While one notes that Maupassant isn’t much interested in psychology, there is nevertheless an often nuanced sense of moral values at play. It would be naive to assume that in the lighter tales there has been a degradation of values. ‘The Ruse’, ‘The Signal’, ‘Guillemot Rock’, ‘In The Bedroom’, ‘The Graveyard Sisterhood’ are all tales with a twist and a value system that is suspect but not degraded. There is no degradation of values in the process of the telling, but simply a realization of the social norms and naivety or sophistication towards them. This is what the doctor offers in telling the story to the young wife in ‘The Ruse’. In ‘Boule de suif’ and ‘The Matter with Andre’, as well as in an apparently innocuous story like ‘The Piece of String’ the degradation is much more apparent.

In the latter a thrifty man notices a piece  of string on the ground and promptly picks it up. He may feel slightly ashamed at stooping down to pick something off the ground, but later he’s accused of picking up a wallet that has gone missing. Someone observed Hauchecorne bending over, and no one would believe that he picked up nothing more than a piece of string. That evening he “felt ill all night as a result”, and though later he would tell everybody he met that he was obviously innocent, nobody quite seemed to believe him. By the end of the story, and within a few months of the incident he takes to his bed and weeks later is dead. Maupassant again gives us an example of a potential trivial matter from a certain point of view being of immense magnitude from another.

But doesn’t this slightly contradict our claims that Maupassant isn’t interested in subjectivity, even contradict slightly our insistence that Maupassant isn’t a writer interested in the soul­? Not especially. Maupassant remains generally outside the  subjectivity of the self and wants to comment instead on the soullessness of society. To explore a soul is one thing, and this would incorporate anything from Dostoyevsky to Bernanos, with their singular protagonists and the exploration of their states. Hauchecorne has no complex self to explore, and Maupassant sums him up in a few lines. Maupassant doesn’t want to examine a character’s soul, he wants to sum up instead the social soullessness. This can lead often to no more than minor consequences or no consequences at all, or on occasion to major ones: as in ‘A Piece of String, ‘The Matter with Andre’ and ‘Boule de suif’. Either way, he requires no psychological or ‘soul complexity’ to do so. It is true that occasionally Maupassant explored the psychological (and ‘the Horla’ is described by Colet as “one of the most terrifying stories of madness…ever written”), but Maupassant is, we’ve been arguing, a  writer not of psychological states but social ones.

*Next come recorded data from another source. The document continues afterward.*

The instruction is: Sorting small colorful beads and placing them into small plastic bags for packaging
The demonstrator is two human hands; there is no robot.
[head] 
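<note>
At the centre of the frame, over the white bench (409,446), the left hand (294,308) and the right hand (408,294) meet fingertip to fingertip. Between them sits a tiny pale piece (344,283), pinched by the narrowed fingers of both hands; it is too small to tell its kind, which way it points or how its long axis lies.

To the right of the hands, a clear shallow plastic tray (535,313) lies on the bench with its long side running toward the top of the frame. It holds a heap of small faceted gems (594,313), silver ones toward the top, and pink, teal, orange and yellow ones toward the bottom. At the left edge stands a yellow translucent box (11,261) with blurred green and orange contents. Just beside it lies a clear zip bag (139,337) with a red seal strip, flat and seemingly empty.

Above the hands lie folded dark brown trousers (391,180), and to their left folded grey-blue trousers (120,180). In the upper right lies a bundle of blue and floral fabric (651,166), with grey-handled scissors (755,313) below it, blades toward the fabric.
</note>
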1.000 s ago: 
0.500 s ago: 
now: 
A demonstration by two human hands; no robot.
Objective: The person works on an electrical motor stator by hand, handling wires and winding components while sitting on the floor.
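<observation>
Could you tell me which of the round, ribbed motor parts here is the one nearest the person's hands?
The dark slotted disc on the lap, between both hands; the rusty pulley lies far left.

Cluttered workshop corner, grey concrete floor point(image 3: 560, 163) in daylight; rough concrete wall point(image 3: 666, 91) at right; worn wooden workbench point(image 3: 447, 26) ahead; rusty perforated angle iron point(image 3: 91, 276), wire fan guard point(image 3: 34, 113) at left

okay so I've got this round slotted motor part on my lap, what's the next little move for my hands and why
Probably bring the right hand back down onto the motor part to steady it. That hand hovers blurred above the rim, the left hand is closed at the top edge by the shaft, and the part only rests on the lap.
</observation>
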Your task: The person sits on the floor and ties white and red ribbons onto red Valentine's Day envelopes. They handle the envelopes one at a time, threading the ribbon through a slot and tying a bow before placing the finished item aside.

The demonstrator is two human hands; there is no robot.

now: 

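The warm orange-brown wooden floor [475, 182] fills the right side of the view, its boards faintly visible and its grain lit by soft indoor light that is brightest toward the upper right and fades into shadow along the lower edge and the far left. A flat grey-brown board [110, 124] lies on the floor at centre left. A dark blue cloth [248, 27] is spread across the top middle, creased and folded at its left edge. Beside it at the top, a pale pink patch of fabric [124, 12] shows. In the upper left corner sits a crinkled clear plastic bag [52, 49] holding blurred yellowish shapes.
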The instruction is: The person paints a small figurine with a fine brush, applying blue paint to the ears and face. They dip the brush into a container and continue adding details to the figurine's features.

Such an approach seems to require a relative superficiality of characterisation that means the story can be well told but the character only sketchily presented. Maupassant still counts as a ‘master of his craft’, and a modern writer could learn much from Maupassant’s control of information, of location, of situation. Yet could one now write like Maupassant and be taken seriously? Is this simple snobbery on the part of the modern reader, or does twenty and twenty first century man require that a singular being passes through events, events Maupassant breezily allows his composite characters to pass through. ‘In the Bedroom’ could almost be an Alberto Moravia story, but instead of arriving at the ironic cynicism of a wife saying that if she proves a decent lover she might also ask her husband for a rise, even the often criticised Moravia (attacked for his schematism) would surely insist that the husband would at the same go through an internal crisis. In ‘The Graveyard Sisterhood’, again the central narrative consciousness would be ruptured by his failure to grasp the relationship he seemed to be having with the woman. Would it not call into question his general perception of the world? How can the modern writer still work with twists and stings, yet at the same time indicate that man is much more complex and subtle than Maupassant often allows him to be? How can one learn from a master and accept that it no longer possible to write seriously with quite this type of mastery?